**AIM OF THE EXERCISE**
From the first line to the last, copy the material exactly.

>>>

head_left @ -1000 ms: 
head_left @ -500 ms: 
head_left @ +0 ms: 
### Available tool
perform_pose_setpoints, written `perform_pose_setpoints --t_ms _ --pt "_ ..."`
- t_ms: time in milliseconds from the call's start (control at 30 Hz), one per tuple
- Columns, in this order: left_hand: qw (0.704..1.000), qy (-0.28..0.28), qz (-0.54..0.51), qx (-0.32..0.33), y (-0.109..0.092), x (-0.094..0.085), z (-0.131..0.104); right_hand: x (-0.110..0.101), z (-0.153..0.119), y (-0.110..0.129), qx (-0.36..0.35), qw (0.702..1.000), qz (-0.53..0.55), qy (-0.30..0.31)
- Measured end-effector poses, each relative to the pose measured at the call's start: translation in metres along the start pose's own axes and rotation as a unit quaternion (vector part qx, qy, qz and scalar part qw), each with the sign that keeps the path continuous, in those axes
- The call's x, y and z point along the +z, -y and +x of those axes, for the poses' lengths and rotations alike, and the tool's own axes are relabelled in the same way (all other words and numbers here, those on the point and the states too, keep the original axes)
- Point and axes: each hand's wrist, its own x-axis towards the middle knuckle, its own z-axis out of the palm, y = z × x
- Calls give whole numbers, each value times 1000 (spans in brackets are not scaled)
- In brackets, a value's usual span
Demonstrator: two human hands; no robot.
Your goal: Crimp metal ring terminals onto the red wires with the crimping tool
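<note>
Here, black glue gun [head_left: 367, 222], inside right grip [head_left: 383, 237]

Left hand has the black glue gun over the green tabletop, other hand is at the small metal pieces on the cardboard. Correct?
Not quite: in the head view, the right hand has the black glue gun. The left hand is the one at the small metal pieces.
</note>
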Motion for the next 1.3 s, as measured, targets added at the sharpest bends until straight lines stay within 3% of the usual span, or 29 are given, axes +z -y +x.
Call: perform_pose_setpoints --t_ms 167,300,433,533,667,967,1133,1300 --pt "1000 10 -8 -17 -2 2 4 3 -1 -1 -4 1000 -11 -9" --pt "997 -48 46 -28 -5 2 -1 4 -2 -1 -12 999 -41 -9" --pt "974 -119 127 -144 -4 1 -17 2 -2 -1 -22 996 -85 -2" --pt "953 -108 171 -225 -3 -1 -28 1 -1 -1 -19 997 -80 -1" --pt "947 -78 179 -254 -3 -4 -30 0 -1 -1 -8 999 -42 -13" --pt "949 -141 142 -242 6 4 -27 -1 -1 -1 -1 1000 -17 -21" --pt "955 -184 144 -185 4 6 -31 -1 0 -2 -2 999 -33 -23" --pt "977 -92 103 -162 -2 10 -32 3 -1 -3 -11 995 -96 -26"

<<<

**RESPONSE**
head_left @ -1000 ms: 
head_left @ -500 ms: 
head_left @ +0 ms: 
### Available tool
perform_pose_setpoints, written `perform_pose_setpoints --t_ms _ --pt "_ ..."`
- t_ms: time in milliseconds from the call's start (control at 30 Hz), one per tuple
- Columns, in this order: left_hand: qw (0.704..1.000), qy (-0.28..0.28), qz (-0.54..0.51), qx (-0.32..0.33), y (-0.109..0.092), x (-0.094..0.085), z (-0.131..0.104); right_hand: x (-0.110..0.101), z (-0.153..0.119), y (-0.110..0.129), qx (-0.36..0.35), qw (0.702..1.000), qz (-0.53..0.55), qy (-0.30..0.31)
- Measured end-effector poses, each relative to the pose measured at the call's start: translation in metres along the start pose's own axes and rotation as a unit quaternion (vector part qx, qy, qz and scalar part qw), each with the sign that keeps the path continuous, in those axes
- The call's x, y and z point along the +z, -y and +x of those axes, for the poses' lengths and rotations alike, and the tool's own axes are relabelled in the same way (all other words and numbers here, those on the point and the states too, keep the original axes)
- Point and axes: each hand's wrist, its own x-axis towards the middle knuckle, its own z-axis out of the palm, y = z × x
- Calls give whole numbers, each value times 1000 (spans in brackets are not scaled)
- In brackets, a value's usual span
Demonstrator: two human hands; no robot.
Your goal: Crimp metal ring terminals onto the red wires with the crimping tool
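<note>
Here, black glue gun [head_left: 367, 222], inside right grip [head_left: 383, 237]

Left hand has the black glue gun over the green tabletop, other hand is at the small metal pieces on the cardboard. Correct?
Not quite: in the head view, the right hand has the black glue gun. The left hand is the one at the small metal pieces.
</note>
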Motion for the next 1.3 s, as measured, targets added at the sharpest bends until straight lines stay within 3% of the usual span, or 29 are given, axes +z -y +x.
Call: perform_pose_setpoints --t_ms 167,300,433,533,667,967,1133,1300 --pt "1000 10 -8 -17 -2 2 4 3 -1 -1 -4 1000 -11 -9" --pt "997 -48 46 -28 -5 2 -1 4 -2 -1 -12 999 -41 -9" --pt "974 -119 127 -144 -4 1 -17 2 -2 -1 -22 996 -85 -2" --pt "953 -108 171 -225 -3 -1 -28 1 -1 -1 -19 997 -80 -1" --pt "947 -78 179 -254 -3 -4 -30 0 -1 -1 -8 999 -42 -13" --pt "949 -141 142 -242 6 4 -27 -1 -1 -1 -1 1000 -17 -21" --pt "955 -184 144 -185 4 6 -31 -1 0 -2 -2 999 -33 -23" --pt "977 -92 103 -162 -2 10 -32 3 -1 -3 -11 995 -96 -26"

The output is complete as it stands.